▶ [DATA SHOWN]
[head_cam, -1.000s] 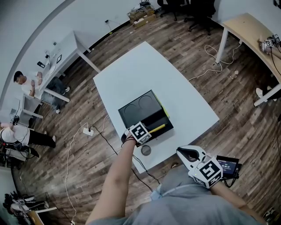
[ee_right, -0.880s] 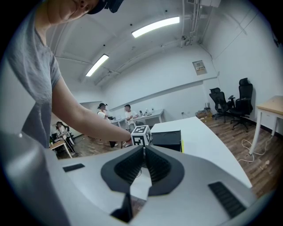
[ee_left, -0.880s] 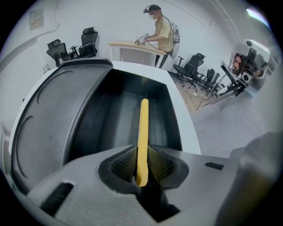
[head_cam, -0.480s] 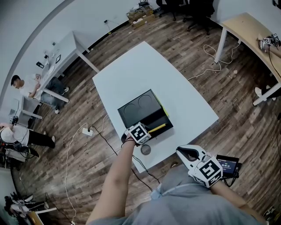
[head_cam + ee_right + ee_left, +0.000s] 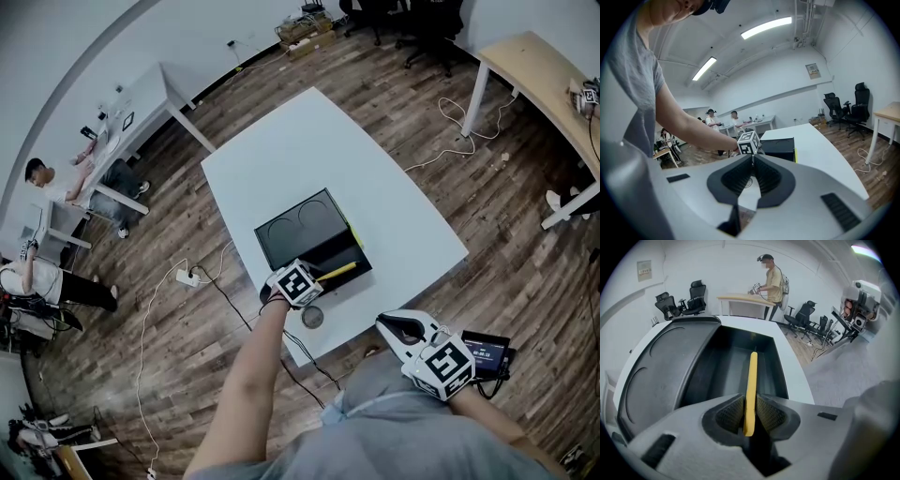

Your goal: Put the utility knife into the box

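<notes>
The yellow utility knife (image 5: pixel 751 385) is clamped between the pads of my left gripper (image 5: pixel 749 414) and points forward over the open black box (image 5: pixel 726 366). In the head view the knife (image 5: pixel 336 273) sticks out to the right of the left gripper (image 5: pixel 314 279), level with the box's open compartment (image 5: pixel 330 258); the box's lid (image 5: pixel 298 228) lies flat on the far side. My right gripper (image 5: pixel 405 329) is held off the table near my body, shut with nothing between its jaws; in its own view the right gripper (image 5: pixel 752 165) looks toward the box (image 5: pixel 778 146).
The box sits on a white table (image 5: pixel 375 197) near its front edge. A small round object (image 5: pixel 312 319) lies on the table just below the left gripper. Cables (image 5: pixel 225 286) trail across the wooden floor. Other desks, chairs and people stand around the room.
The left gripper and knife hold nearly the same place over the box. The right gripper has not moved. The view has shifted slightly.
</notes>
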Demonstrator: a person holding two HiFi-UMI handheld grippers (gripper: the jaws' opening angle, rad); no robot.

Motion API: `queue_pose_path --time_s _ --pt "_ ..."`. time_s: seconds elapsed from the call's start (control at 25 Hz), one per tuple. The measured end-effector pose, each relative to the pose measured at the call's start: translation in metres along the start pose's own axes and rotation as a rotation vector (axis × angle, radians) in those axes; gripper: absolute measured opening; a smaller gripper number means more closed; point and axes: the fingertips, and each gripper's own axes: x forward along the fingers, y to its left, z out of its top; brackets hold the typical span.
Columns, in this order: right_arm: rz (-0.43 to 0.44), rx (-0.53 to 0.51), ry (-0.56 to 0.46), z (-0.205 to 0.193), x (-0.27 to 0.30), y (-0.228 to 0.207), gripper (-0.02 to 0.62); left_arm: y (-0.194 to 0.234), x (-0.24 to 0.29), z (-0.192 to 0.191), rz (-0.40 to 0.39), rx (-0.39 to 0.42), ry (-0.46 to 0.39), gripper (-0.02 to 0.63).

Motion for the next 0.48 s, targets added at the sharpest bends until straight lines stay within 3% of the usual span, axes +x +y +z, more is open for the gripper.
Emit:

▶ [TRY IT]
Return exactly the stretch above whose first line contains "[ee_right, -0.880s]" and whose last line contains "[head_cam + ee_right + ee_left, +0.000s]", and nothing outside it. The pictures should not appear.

▶ [TASK OUTPUT]
[ee_right, -0.880s] 
[ee_left, -0.880s] 
[head_cam, -0.480s] 
[head_cam + ee_right + ee_left, +0.000s] 

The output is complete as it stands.